Reminds me of an engineer who told me they did that somewhere. The unintended consequence was having the full xfmr fault current at the receptacle.  A UPS was the better option.


----------



## Big John (May 23, 2010)

Bird dog said:


> ...The unintended consequence was having the full xfmr fault current at the receptacle.


 :lol: The switch on a table lamp shorts out and 22,000 amps of fault current just vaporizes some poor secretary's desk.


----------



## ELECTRICK2 (Feb 21, 2015)

tersus said:


> When the copier/printer machine runs or kicks on when first plugged in, I get neutral to ground voltage of around 2-3 volts at the receptacle. The company that services the customer's machine insists that its not a problem with there equipment--apparently this machine can only tolerate a n to g voltage of less than 1 v, and for every three months or so that the voltage exceeds that, they have to come out and service it.

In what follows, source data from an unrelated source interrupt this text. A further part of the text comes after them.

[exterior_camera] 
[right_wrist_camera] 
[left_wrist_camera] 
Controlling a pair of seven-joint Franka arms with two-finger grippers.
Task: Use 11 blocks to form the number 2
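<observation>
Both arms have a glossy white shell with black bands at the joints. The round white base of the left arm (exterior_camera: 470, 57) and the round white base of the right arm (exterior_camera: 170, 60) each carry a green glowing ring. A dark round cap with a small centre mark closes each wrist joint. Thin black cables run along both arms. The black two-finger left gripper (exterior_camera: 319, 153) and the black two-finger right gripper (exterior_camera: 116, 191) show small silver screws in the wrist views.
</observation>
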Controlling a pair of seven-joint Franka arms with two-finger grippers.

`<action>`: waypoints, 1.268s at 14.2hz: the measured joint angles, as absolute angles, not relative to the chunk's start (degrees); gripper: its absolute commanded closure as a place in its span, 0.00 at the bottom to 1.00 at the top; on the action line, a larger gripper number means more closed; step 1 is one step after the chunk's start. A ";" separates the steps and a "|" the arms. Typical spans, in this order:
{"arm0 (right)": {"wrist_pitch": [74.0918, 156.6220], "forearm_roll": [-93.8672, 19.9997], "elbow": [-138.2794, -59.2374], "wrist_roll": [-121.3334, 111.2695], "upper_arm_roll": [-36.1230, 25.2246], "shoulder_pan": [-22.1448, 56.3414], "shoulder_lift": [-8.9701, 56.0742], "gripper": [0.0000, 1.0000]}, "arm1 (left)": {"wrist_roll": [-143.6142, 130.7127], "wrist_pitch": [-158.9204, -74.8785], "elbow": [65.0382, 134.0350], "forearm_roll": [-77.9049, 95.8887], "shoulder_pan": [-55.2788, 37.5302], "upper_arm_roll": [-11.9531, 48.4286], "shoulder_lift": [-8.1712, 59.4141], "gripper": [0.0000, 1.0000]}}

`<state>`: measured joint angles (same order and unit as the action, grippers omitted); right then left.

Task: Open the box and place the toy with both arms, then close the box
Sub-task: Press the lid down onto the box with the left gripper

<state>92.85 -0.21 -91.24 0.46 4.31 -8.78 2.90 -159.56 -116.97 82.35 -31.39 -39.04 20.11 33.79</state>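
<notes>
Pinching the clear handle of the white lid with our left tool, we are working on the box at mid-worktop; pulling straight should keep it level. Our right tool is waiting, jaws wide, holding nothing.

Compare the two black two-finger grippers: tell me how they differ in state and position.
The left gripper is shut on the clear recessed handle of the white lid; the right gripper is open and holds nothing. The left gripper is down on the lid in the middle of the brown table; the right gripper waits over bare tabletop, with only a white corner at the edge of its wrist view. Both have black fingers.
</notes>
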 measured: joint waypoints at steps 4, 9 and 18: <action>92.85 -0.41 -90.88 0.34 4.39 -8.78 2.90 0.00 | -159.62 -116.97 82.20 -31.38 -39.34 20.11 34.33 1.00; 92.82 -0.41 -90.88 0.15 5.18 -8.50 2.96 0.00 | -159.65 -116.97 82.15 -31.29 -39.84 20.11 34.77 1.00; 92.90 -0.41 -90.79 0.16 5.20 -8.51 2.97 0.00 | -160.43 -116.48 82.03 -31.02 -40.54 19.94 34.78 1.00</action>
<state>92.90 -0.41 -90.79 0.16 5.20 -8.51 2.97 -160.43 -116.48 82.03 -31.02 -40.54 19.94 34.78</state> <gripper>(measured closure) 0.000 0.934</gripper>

The service company told me that in similar situations in other buildings the electrician just had to find some loose grounds and tighten them up. I've checked connections from the circuit to the panel and to the MDP and everything looks good. Here's some more information that may or may not be relevant:
> - n to g voltage when the machine isn't running stays at .5 v
> - n to g voltage at the panel when the machine is running jumps from .5 v to .8 v
> - plug the machine into another circuit fed from the same panel and you get the same result
> ...


Had a similar call but it was server equipment and UPSs that died Before I say anything else, I agree with previous posts saying techs always blame the power, but just for giggles put an amp meter around all cables going into the panel that feeds the copier. A Fluke 376 with the flex probe is what I used. On the panel we were looking at we had 7 amps. 
Things we found:
1) Hot leaves panel in question and goes back to a different panel. 
Amp reading now 4A
2) Someone installed a service entry panel as a sub panel without removing the bonding screw.
Amp reading now 1.5A
3) Several recepts with excessive ground wire in JB that was touching the neutral
Amp reading now 0A

Could this cause a copier to die? Prolly not but it was interesting.


----------



## RePhase277 (Feb 5, 2008)

Run a 1/0 neutral to the receptacle and that will keep the N-G voltage down...


----------



## Bad Electrician (May 20, 2014)

ELECTRICK2 said:


> Had a similar call but it was server equipment and UPSs that died Before I say anything else, I agree with previous posts saying techs always blame the power, but just for giggles put an amp meter around all cables going into the panel that feeds the copier. A Fluke 376 with the flex probe is what I used. On the panel we were looking at we had 7 amps.
> Things we found:
> 1) Hot leaves panel in question and goes back to a different panel.
> Amp reading now 4A
> ...


If the neutral is grounded downstream from the Neutral to ground bond you have ground current but the voltage at the load (depending on where the load is) goes down.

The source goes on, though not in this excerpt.